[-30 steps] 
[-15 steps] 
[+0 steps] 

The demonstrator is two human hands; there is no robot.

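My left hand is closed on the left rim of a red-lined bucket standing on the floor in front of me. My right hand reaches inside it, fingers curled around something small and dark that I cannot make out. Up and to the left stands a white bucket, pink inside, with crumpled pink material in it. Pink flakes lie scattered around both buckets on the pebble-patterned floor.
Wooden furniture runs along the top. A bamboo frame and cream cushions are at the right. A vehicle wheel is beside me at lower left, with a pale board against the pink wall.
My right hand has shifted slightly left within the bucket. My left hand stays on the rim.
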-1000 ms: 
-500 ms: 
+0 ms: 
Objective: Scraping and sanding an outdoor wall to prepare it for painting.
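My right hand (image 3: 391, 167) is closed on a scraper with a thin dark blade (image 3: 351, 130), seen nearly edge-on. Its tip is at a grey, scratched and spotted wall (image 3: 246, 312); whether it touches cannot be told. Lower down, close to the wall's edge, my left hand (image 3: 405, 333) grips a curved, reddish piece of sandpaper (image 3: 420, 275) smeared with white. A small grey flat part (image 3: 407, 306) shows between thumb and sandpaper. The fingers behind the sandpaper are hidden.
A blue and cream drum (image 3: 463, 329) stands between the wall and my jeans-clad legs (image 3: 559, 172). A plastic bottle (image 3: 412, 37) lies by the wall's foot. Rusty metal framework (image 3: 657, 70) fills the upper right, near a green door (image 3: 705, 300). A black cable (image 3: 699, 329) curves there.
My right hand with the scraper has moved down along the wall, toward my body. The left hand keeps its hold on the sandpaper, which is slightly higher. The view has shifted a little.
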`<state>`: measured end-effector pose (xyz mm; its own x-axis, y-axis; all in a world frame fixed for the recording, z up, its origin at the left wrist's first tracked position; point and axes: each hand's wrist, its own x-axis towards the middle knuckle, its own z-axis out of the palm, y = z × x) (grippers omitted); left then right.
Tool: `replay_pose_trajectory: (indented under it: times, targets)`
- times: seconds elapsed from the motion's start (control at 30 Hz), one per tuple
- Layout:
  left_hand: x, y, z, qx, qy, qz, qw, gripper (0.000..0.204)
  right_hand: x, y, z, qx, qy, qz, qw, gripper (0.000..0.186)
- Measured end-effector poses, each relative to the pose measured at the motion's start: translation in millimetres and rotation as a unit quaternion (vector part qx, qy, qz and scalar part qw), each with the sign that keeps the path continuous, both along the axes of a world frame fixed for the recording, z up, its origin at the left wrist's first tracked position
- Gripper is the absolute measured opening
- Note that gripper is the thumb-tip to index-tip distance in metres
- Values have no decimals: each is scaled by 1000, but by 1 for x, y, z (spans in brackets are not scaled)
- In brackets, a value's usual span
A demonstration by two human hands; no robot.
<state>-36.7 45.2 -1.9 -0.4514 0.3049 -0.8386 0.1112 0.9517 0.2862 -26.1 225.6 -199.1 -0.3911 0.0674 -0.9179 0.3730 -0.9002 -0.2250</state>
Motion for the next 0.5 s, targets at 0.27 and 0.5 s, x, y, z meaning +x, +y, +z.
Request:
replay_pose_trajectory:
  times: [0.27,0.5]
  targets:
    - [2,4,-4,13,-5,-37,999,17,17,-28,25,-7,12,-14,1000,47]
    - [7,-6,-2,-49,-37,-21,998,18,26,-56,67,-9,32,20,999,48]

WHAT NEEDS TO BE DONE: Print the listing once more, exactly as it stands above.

SOLUTION FOR THIS PROBLEM:
[-30 steps] 
[-15 steps] 
[+0 steps] 

The demonstrator is two human hands; there is no robot.

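My left hand is closed on the left rim of a red-lined bucket standing on the floor in front of me. My right hand reaches inside it, fingers curled around something small and dark that I cannot make out. Up and to the left stands a white bucket, pink inside, with crumpled pink material in it. Pink flakes lie scattered around both buckets on the pebble-patterned floor.
Wooden furniture runs along the top. A bamboo frame and cream cushions are at the right. A vehicle wheel is beside me at lower left, with a pale board against the pink wall.
My right hand has shifted slightly left within the bucket. My left hand stays on the rim.
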-1000 ms: 
-500 ms: 
+0 ms: 
Objective: Scraping and sanding an outdoor wall to prepare it for painting.
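My right hand (image 3: 391, 167) is closed on a scraper with a thin dark blade (image 3: 351, 130), seen nearly edge-on. Its tip is at a grey, scratched and spotted wall (image 3: 246, 312); whether it touches cannot be told. Lower down, close to the wall's edge, my left hand (image 3: 405, 333) grips a curved, reddish piece of sandpaper (image 3: 420, 275) smeared with white. A small grey flat part (image 3: 407, 306) shows between thumb and sandpaper. The fingers behind the sandpaper are hidden.
A blue and cream drum (image 3: 463, 329) stands between the wall and my jeans-clad legs (image 3: 559, 172). A plastic bottle (image 3: 412, 37) lies by the wall's foot. Rusty metal framework (image 3: 657, 70) fills the upper right, near a green door (image 3: 705, 300). A black cable (image 3: 699, 329) curves there.
My right hand with the scraper has moved down along the wall, toward my body. The left hand keeps its hold on the sandpaper, which is slightly higher. The view has shifted a little.
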`<state>`: measured end-effector pose (xyz mm; its own x-axis, y-axis; all in a world frame fixed for the recording, z up, its origin at the left wrist's first tracked position; point and axes: each hand's wrist, its own x-axis towards the middle knuckle, its own z-axis out of the palm, y = z × x) (grippers omitted); left then right.
Tool: `replay_pose_trajectory: (indented under it: times, targets)`
- times: seconds elapsed from the motion's start (control at 30 Hz), one per tuple
- Layout:
  left_hand: x, y, z, qx, qy, qz, qw, gripper (0.000..0.204)
  right_hand: x, y, z, qx, qy, qz, qw, gripper (0.000..0.186)
- Measured end-effector poses, each relative to the pose measured at the motion's start: translation in millimetres and rotation as a unit quaternion (vector part qx, qy, qz and scalar part qw), each with the sign that keeps the path continuous, both along the axes of a world frame fixed for the recording, z up, its origin at the left wrist's first tracked position
- Gripper is the absolute measured opening
- Note that gripper is the thumb-tip to index-tip distance in metres
- Values have no decimals: each is scaled by 1000, but by 1 for x, y, z (spans in brackets are not scaled)
- In brackets, a value's usual span
A demonstration by two human hands; no robot.
<state>-36.7 45.2 -1.9 -0.4514 0.3049 -0.8386 0.1112 0.9517 0.2862 -26.1 225.6 -199.1 -0.3911 0.0674 -0.9179 0.3730 -0.9002 -0.2250</state>
Motion for the next 0.5 s, targets at 0.27 and 0.5 s, x, y, z meaning +x, +y, +z.
Request:
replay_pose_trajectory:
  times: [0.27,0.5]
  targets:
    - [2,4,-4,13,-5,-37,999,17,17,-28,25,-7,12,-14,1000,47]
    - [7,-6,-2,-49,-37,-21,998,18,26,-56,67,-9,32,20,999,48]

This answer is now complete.